DATA PROVIDED:
----------
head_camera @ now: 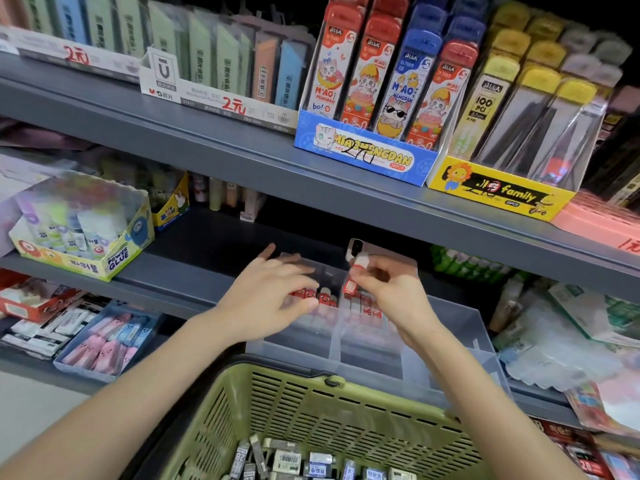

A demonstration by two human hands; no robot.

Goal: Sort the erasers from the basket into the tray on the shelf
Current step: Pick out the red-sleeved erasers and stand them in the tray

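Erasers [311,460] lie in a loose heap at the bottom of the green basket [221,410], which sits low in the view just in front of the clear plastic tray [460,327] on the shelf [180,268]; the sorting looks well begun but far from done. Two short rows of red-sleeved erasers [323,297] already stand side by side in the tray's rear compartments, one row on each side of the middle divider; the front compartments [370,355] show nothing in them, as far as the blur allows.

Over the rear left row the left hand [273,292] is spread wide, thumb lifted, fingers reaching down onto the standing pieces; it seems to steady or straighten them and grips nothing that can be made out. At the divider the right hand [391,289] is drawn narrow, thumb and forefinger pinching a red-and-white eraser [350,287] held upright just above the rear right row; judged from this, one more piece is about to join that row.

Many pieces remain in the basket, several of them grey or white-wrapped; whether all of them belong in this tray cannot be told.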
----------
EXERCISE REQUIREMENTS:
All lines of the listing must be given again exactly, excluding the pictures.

RESPONSE BOX:
head_camera @ now: 

A demonstration by two human hands; no robot.

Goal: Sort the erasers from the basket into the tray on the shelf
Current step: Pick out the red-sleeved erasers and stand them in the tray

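Erasers [311,460] lie in a loose heap at the bottom of the green basket [221,410], which sits low in the view just in front of the clear plastic tray [460,327] on the shelf [180,268]; the sorting looks well begun but far from done. Two short rows of red-sleeved erasers [323,297] already stand side by side in the tray's rear compartments, one row on each side of the middle divider; the front compartments [370,355] show nothing in them, as far as the blur allows.

Over the rear left row the left hand [273,292] is spread wide, thumb lifted, fingers reaching down onto the standing pieces; it seems to steady or straighten them and grips nothing that can be made out. At the divider the right hand [391,289] is drawn narrow, thumb and forefinger pinching a red-and-white eraser [350,287] held upright just above the rear right row; judged from this, one more piece is about to join that row.

Many pieces remain in the basket, several of them grey or white-wrapped; whether all of them belong in this tray cannot be told.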

The exercise has been carried out in full.